MATA INDONESIA, JAKARTA – Kelompok teroris Jamaah Islamiyah (JI) mampu mengembangkan ide dan pengetahuan untuk terus berinovasi dan berkembang. Organisasi ini dinilai bisa mendistribusikan pengetahuan mereka secara terstruktur karena mereka memiliki organ penting untuk mengumpulkan informasi secara internal. Peneliti dari Center for Strategic International Studies Indonesia (CSIS) Indonesia Alif Satria menegaskan ada beberapa bentuk cara mendistribusikan pengetahuannya secara terstruktur.
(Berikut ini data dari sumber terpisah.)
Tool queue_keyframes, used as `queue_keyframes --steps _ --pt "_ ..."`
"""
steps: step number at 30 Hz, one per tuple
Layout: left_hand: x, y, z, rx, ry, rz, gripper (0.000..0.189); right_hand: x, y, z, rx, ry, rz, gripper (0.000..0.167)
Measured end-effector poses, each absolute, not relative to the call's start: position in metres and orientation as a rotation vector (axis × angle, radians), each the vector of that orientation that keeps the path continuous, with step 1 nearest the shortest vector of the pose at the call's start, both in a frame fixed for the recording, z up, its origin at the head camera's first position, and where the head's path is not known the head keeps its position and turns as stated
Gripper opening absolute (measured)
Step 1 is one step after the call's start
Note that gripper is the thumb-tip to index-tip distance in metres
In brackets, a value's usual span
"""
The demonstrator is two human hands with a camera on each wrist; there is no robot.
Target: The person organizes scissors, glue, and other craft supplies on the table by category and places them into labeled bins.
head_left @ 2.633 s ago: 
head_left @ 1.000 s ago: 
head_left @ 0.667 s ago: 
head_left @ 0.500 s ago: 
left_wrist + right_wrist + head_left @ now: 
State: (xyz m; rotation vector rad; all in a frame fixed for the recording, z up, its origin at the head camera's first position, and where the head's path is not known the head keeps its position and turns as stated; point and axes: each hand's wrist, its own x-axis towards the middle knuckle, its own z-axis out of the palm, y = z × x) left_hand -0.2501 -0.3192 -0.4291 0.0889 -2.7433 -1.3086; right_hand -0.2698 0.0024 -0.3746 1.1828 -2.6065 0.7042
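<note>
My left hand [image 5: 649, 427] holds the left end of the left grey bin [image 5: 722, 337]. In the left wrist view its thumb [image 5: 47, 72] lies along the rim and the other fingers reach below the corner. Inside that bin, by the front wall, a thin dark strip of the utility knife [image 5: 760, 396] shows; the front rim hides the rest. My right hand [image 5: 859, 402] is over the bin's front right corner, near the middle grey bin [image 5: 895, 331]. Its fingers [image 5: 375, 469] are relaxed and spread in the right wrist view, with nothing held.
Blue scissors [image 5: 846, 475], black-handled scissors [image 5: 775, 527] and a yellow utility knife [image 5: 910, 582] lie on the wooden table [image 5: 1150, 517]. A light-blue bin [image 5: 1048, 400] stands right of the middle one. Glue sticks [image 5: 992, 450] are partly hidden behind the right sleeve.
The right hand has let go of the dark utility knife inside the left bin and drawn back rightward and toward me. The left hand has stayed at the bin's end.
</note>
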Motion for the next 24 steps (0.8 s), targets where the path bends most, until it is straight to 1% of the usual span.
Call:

“Anggotanya wajib membaca buku manual total amniah sistem, kemudian ada badan intelijen yang bisa komunikasikan masalah internal dan ada evaluasi terhadap pelatihan yang dilakukan oleh JI selama dua kali setahun,” kata Alif dalam Webinar bertema Rencana Aksi Nasional Pencegahan Ekstremisme: Menangkal Resiliensi Ancaman Teroris di Indonesia, Selasa 16 Maret 2021.
Hal ini memperlihatkan bahwa JI selalu mengevaluasi diri mereka sendiri dan sel-selnya. Ada sistem birokrasi yang terbangun di dalam diri mereka sehingga bisa mendistribusikan informasi secara terstruktur.
Selain dengan adanya sosok figur kuat dalam kelompok JI juga berpengaruh dan mampu menginterpretasikan ide-idenya. Perjalanan organisasinya yang cukup panjang membuat mereka mampu menghasilkan sosok pemimpin-pemimpin baru.
“Penangkapan Zulkarnaen dan Siswanto memang sangat detrimental karena mereka punya memori dan ekspertise panjang namun kita pahami bahwa JI bisa lahirkan pemimpin baru, sudah beberapa kali pergantian pimpinan dari 1993 dan bukan tidak mungkin mereka punya orang lain,” kata Alif.
Selain pengembangan ide, JI juga bisa merealisasikan penerapan ide dengan mengoptimalka skema pembiayaan dan perekrutan.
Satu hal yang penting adalah JI itu memiliki struktur tersentralisasi yaitu mereka bisa mengarahkan dan mengkoordinasikan masing-masing sel serta menggabungkan sumber daya antar sel.